1826 Canning: ‘I resolved that if France had Spain, it should not be Spain with the Indies. I called the New World into existence to redress the balance of the Old.’ The Spanish empire in the Americas had been wrecked by the Napoleonic Wars. Britain turned a blind eye to independence movements in South America pushed by Bolivar.
1827 British Navy sank Ottoman fleet at Navarino to force them into concessions re Greece. Wellington, Commander-in-Chief of British Army, publicly attacked the action as weakening the Ottomans thereby helping Russia expand. Kicked off another war between Russia and Ottomans, (the one-eyed fighting the blind, as Frederick the Great had called it). Metternich thought that the states should respect the Ottoman Empire, not prioritise Greece, but after the crisis kicked off he preferred to accept an independent Greece than continue with ructions between the five Powers. He saw 1824-25 as a ‘transitional period’ because of the self-serving policies of Canning and Navarino as a turning point for the European system. (He asked Britain, do you think that the next time Ireland kicks off then you’ll be OK with other Powers getting involved? And what about the Finnish rebels vis Russia? Didn’t work.)
1827 Ressel patented his screw propeller invention. 1845 Isambard Brunel built a screw-propelled ship to cross the Atlantic, SS Great Britain
1827-30 Bismarck attended Friedrich-Wilhelm Gymnasium.
1828 Prussia and Hesse-Darmstadt customs agreement. This virtually completed the land bridge between two halves of Prussia and put pressure on others like Hesse-Cassel to join. Cf. Metternich 1831.
1828 Thomas Arnold took over Rugby School. His changes had wide affects on public schools.
1828-29 Restrictions on Catholics in public life removed by Acts of Parliament (partly to defuse tension in Ireland). In Britain also an Evangelical revival from early 19th Century. Wilberforce campaigned against immoral art and literature. Methodism, Baptists, Unitarians grew — stressed simplicity, reliance on Bible, shorn of ritual, open air sermons, stressed a sober and orderly lifestyle.

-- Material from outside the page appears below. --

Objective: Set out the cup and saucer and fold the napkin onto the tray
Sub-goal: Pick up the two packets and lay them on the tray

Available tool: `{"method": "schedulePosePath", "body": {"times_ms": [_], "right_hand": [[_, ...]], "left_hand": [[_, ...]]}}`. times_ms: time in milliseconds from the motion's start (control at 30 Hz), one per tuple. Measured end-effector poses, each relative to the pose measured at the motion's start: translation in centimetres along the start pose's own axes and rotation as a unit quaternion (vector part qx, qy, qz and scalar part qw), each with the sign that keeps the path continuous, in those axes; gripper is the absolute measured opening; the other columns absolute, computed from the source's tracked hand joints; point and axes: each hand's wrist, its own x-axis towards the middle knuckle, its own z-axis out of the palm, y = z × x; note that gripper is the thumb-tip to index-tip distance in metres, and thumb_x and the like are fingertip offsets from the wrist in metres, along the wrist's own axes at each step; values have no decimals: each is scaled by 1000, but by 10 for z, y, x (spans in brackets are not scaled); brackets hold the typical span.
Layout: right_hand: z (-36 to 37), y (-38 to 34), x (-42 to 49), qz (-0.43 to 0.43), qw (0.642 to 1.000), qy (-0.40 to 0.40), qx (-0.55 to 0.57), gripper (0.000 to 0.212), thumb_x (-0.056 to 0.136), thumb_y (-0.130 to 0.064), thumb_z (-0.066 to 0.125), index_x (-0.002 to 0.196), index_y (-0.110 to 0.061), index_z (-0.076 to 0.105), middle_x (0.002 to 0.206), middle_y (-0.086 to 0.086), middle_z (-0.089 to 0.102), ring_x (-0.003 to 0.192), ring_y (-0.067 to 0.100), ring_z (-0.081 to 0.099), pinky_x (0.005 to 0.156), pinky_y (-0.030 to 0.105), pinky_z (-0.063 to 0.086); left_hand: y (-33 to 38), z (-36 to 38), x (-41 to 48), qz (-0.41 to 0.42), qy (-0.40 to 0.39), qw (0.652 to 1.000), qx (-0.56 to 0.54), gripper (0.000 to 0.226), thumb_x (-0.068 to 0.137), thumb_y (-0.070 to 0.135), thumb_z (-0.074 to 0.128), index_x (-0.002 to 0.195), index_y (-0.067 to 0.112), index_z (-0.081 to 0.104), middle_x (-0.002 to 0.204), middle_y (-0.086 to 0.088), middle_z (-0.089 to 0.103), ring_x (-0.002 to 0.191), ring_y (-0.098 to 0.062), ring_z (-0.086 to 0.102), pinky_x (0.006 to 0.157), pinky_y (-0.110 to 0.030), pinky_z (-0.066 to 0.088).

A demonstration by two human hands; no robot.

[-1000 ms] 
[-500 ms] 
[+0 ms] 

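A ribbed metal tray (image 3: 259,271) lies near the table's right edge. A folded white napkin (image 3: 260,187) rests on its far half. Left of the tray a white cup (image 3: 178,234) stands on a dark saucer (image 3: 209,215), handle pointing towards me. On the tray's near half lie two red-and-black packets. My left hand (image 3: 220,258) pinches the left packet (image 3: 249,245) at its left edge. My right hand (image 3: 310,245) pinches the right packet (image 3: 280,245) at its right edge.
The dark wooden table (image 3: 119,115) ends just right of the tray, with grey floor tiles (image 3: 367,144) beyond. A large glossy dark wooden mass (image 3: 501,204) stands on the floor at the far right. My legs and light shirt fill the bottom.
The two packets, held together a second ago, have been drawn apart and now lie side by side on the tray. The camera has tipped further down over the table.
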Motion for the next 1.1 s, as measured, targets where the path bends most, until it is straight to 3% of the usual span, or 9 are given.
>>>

1829 Mendelssohn staged a performance of Bach’s St. Matthew Passion (1727) with the King of Prussia in the audience. It had not been performed since Bach’s death and was a triumph. ‘It is as if I heard the roaring of the sea from afar’ (Goethe, on hearing of its success). From 1851 the Bach Society began to publish all Bach’s work in their original form, without modern editing, completed in 1900.
1829 Treaty of Adrianople. 1) Guaranteed the independence of Greece. 2) The entire estuary region of the Danube, parts of Armenia, and the duchies at the Danube Moldovia and Walachia (the later Romania) was to come under Russian influence. Russia became a power in the Balkans in competition with the Habsburgs.
1829 Prussian Finance Minister von Motz: ‘[I]mport, export and transit duties are only the consequence of the political division between various states … then the contrary is also true that the unification of these states in a customs or commercial union will lead to one and the same political system.’
June 1829 Palmerston to Commons: ‘There is in nature no power but mind, all else is passive and inert; in human affairs this power is opinion; in political affairs it is public opinion; and he who can grasp this power, with it will subdue the fleshly arm of physical strength, and compel it to work out his purpose… those statesman who know how to avail themselves of the passions, and the interests, and the opinions of mankind, are able to give an ascendancy, and to exercise a sway over human affairs, far out of all proportion greater than belong to the power and resources of the state over which they preside’.